Problem statement ▸
Below are lines of data, and only some are wanted. Please repeat exactly those from the line that has "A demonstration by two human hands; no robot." through the line that has "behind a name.".

Data extract ▸
^^^^^^^^^^^^^^^^
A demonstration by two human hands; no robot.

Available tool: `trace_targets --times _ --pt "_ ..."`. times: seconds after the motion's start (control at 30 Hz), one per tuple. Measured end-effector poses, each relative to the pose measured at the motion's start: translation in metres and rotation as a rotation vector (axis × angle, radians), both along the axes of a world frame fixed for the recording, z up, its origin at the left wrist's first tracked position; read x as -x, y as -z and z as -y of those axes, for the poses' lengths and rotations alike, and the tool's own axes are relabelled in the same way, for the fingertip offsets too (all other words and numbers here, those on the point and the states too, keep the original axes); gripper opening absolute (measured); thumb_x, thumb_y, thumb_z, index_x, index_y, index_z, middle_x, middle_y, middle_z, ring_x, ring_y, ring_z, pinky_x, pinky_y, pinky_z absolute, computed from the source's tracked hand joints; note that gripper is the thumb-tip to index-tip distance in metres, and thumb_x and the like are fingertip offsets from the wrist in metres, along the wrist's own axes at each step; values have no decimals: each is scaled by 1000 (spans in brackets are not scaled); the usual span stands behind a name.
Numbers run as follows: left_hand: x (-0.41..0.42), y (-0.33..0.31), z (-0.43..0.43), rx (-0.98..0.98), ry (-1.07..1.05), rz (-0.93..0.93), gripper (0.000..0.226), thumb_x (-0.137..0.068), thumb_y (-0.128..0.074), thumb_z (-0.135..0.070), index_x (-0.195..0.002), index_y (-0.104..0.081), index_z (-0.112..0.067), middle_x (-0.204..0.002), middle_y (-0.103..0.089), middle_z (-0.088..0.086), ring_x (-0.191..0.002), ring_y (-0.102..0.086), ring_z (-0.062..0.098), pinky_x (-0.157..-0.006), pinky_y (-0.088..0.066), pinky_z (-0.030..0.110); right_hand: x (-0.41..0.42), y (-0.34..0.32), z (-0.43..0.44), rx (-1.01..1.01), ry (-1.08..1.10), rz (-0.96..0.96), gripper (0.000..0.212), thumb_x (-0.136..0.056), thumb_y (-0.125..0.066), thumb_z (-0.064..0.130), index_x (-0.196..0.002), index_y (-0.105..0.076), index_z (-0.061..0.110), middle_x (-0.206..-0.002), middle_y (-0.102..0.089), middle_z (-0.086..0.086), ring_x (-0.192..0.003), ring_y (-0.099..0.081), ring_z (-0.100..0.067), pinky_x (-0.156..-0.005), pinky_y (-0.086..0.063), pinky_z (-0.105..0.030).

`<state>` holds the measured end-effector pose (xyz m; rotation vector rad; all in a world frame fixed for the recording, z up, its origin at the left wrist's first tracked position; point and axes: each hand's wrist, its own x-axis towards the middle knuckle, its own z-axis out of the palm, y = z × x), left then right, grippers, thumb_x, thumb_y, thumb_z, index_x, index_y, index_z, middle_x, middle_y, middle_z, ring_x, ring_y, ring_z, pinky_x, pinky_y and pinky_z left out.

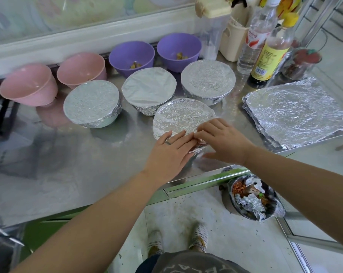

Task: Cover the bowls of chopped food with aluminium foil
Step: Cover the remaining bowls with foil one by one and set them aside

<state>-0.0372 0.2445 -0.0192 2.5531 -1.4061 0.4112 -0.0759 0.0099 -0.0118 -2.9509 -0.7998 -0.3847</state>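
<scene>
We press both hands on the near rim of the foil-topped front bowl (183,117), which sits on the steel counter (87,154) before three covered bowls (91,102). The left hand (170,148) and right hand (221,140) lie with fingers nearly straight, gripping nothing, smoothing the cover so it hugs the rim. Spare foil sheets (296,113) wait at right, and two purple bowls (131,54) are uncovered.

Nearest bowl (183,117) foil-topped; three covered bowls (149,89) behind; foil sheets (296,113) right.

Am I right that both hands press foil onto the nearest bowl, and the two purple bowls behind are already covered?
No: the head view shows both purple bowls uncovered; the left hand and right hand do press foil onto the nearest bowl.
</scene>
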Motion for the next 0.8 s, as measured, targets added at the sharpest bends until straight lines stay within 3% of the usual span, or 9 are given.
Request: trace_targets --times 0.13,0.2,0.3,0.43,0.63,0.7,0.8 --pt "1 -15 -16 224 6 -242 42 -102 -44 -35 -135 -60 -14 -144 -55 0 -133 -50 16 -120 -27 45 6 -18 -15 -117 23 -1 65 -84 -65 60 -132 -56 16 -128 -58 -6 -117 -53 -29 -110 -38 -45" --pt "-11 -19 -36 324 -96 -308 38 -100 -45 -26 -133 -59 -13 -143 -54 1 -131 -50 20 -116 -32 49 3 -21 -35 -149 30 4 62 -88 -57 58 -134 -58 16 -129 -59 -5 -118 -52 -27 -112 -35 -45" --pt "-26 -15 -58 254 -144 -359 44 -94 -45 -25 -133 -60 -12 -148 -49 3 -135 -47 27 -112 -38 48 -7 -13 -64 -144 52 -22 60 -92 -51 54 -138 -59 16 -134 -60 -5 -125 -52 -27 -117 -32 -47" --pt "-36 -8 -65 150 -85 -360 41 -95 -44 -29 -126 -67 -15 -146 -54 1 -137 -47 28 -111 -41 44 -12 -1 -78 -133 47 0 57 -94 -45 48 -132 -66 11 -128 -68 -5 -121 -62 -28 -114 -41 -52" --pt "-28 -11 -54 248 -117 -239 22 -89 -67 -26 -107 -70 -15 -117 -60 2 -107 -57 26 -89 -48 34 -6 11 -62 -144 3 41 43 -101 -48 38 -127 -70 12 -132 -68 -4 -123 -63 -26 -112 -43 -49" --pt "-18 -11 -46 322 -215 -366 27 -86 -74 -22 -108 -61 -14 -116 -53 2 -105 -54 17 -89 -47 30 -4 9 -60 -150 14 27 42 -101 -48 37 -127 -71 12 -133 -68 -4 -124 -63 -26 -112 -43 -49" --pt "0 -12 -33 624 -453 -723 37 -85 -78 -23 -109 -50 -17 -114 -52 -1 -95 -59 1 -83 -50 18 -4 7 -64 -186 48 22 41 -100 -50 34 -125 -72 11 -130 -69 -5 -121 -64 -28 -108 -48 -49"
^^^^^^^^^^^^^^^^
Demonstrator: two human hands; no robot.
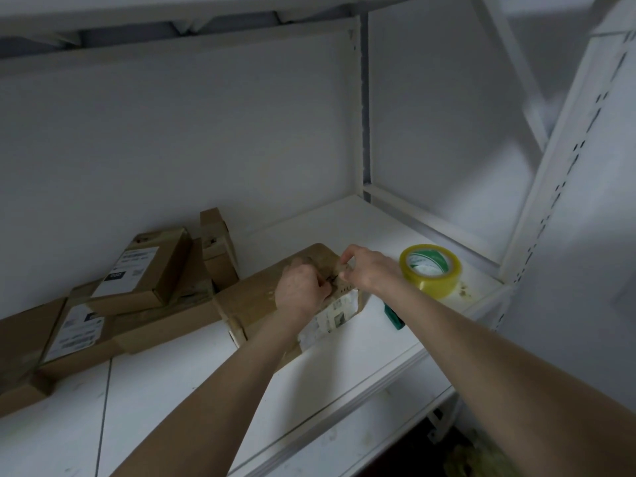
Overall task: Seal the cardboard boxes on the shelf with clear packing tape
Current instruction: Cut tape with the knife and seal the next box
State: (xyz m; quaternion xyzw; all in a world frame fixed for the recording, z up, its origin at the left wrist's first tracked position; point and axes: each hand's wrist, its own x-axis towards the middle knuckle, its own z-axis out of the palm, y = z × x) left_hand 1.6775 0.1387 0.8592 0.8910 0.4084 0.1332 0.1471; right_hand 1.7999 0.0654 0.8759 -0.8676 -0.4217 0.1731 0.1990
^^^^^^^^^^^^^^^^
Result of this exercise ▸
A demonstration by two human hands; no robot.

Available tool: `trace_targets --times _ --pt "_ ..."`. times: seconds after the motion's start (control at 30 Hz), one per tuple. Measured end-effector poses, each relative to the pose measured at the motion's start: translation in metres and rotation as a rotation vector (axis × angle, radians), both along the axes of a world frame fixed for the recording, z up, its origin at the left wrist's first tracked position; read x as -x, y as -z and z as -y of those axes, for the poses' lengths and rotations alike, and the tool's own axes are relabelled in the same way, for the fingertip offsets too (all other words and numbers here, those on the point and the states too, keep the original axes); gripper opening absolute (measured); thumb_x, thumb_y, thumb_z, index_x, index_y, index_z, middle_x, middle_y, middle_z, ring_x, ring_y, ring_z, pinky_x, pinky_y, pinky_z absolute, computed from the source's tracked hand joints; note that gripper is the thumb-tip to index-tip distance in metres, and thumb_x and the like are fingertip offsets from the wrist in metres, along the wrist's own axes at each step; values have no decimals: each is scaled by 1000 (spans in brackets are not scaled); the usual span stands behind a name.

The answer is now complete.